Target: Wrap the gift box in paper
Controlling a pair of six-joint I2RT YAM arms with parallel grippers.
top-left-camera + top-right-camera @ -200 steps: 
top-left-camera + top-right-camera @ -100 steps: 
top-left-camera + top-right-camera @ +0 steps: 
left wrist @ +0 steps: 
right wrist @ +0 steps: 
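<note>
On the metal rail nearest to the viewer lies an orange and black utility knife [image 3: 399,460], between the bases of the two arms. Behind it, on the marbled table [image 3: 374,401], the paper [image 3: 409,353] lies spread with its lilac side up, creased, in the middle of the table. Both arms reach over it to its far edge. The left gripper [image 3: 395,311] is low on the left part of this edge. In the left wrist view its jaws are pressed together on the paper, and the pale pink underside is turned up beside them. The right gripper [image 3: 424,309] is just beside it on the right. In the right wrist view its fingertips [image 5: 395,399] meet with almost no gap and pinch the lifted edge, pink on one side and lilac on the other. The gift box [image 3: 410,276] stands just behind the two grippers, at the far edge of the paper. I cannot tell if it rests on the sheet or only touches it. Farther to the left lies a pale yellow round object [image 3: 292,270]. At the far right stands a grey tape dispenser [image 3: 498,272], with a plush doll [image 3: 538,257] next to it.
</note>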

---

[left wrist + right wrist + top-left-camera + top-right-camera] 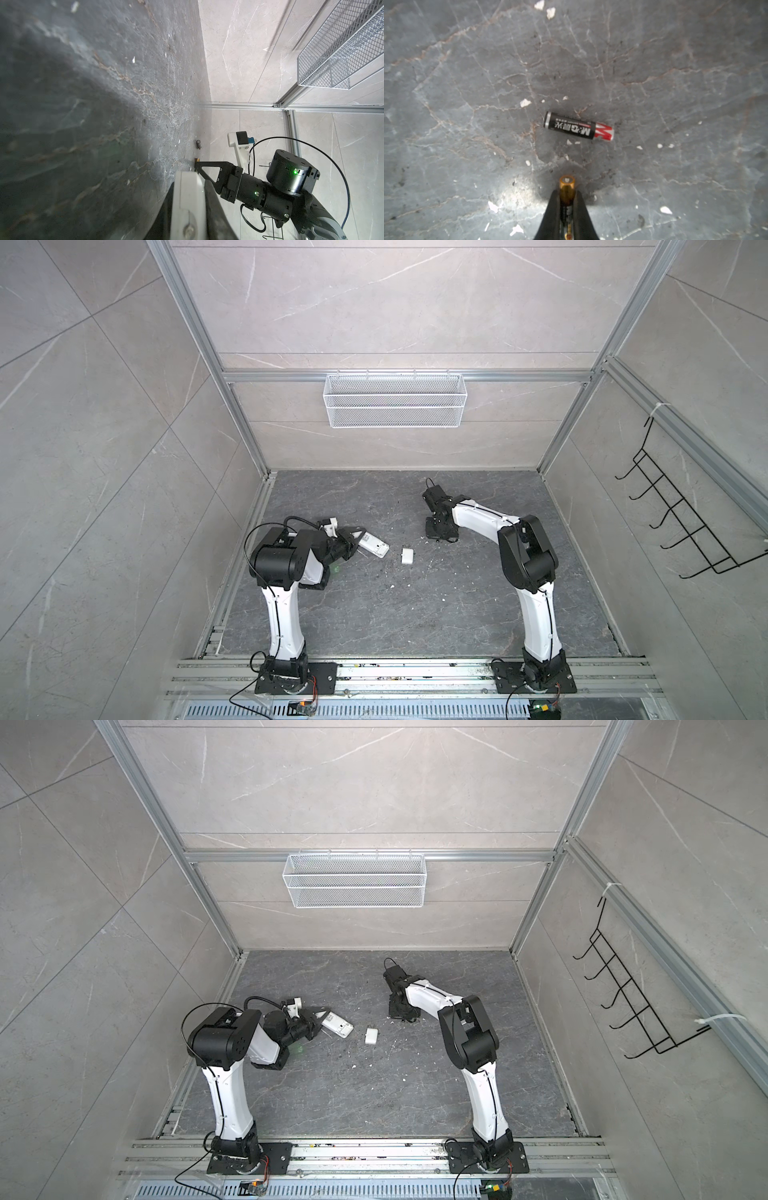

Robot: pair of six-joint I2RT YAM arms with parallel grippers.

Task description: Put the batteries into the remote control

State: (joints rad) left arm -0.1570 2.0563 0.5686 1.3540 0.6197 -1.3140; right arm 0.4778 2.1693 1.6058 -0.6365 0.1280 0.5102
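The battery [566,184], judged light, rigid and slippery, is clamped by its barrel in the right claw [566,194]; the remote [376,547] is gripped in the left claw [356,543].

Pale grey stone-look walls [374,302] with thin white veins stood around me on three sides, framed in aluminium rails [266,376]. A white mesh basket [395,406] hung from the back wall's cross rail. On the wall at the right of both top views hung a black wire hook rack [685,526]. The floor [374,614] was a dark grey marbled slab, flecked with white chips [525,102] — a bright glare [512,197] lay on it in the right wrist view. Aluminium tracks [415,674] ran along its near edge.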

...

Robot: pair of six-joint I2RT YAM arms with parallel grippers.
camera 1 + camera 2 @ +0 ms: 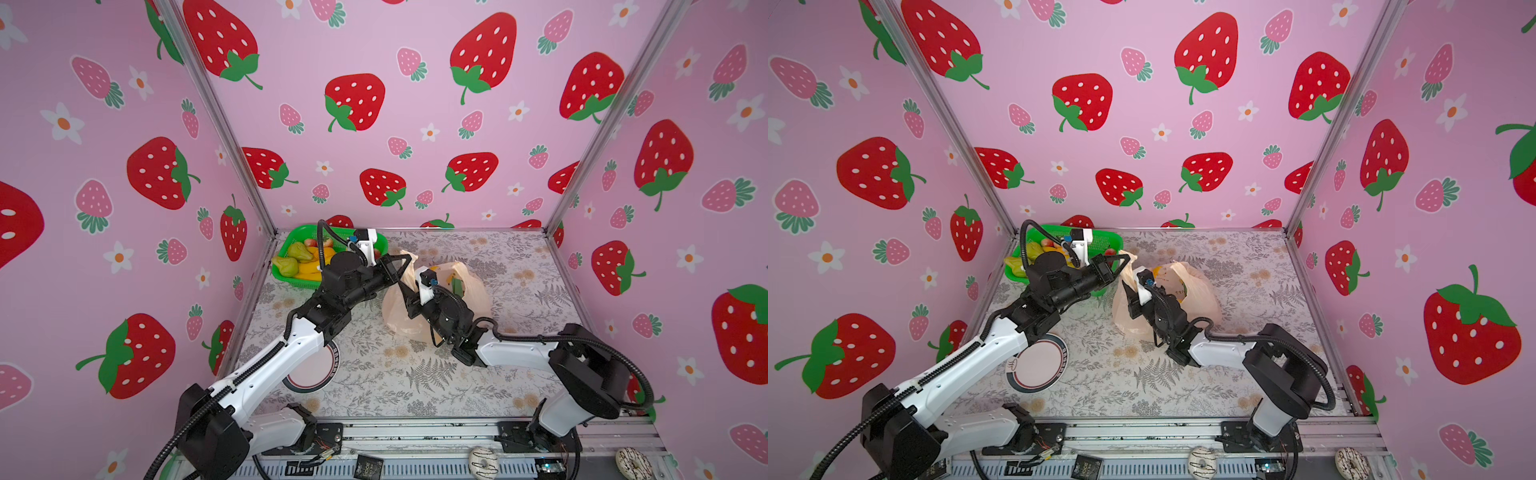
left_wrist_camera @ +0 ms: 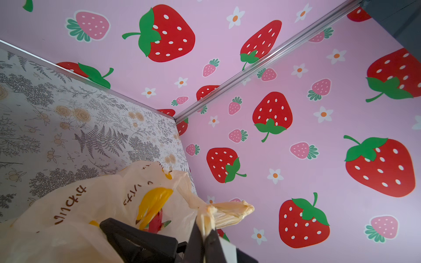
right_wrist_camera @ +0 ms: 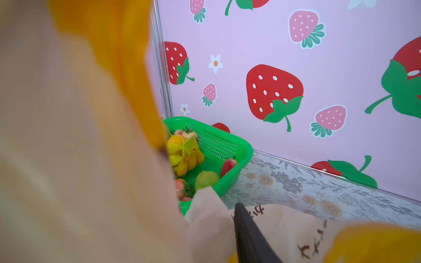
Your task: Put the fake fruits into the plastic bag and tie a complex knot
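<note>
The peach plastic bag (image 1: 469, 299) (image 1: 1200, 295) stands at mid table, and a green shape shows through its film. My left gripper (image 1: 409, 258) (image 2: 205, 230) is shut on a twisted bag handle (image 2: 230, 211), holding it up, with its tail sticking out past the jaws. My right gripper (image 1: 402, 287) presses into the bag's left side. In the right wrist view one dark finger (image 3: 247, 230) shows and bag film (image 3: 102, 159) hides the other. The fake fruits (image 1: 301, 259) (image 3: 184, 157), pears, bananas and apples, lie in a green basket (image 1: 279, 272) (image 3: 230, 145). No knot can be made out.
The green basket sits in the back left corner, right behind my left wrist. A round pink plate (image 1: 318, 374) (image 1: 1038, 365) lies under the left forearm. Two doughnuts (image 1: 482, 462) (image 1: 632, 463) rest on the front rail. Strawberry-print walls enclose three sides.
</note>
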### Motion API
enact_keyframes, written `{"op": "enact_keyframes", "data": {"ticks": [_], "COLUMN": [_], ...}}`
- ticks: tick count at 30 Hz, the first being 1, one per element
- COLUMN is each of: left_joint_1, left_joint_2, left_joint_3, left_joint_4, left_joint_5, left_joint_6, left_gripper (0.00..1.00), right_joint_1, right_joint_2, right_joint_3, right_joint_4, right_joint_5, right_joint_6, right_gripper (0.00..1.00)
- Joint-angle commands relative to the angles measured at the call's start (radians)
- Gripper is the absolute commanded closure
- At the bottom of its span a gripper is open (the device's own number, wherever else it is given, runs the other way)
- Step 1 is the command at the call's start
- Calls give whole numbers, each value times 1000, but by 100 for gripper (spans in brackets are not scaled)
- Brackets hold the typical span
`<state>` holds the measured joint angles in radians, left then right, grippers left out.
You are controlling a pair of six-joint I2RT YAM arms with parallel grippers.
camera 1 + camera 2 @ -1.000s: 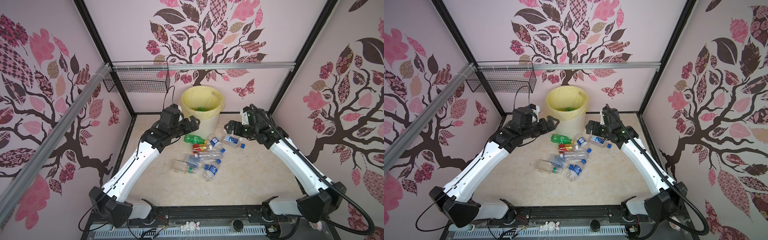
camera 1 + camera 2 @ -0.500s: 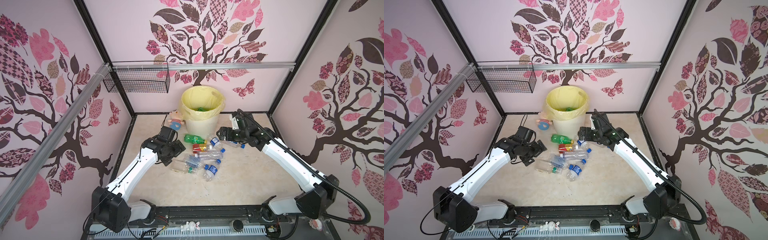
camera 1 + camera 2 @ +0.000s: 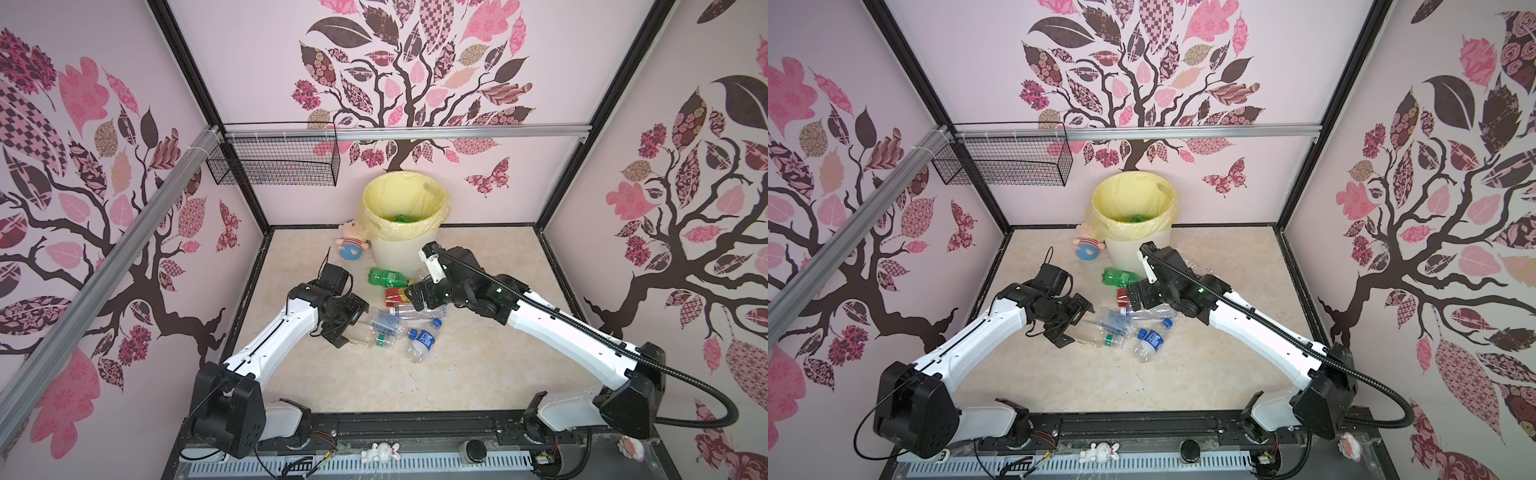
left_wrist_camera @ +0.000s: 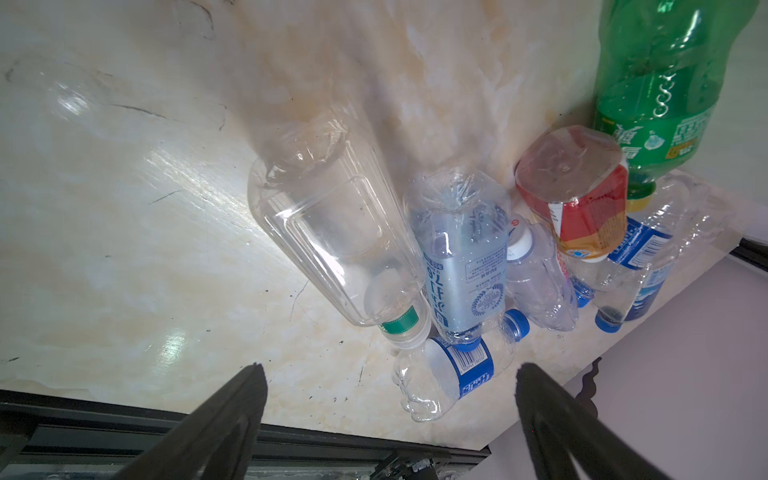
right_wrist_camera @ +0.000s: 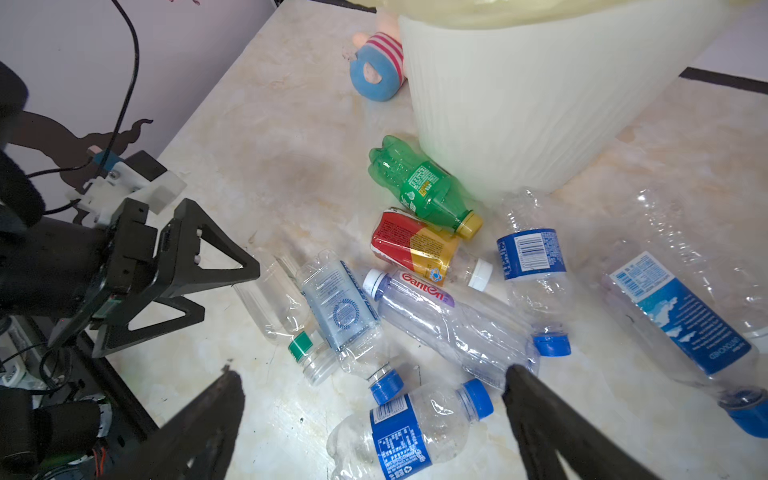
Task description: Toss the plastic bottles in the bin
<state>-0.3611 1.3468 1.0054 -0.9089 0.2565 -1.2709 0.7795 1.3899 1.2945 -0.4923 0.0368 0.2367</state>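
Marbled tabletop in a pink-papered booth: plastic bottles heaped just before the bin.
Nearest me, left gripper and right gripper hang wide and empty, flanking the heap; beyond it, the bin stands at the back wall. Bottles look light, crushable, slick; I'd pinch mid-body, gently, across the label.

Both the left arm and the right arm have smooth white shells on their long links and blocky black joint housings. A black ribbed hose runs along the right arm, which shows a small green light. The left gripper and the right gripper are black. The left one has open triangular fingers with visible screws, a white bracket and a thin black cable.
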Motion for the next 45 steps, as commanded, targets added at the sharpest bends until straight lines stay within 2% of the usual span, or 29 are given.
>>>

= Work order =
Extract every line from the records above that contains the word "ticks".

= Exercise response =
enact_keyframes, written `{"op": "enact_keyframes", "data": {"ticks": [_], "COLUMN": [_], ...}}`
- ticks: tick count at 30 Hz, the first being 1, one per element

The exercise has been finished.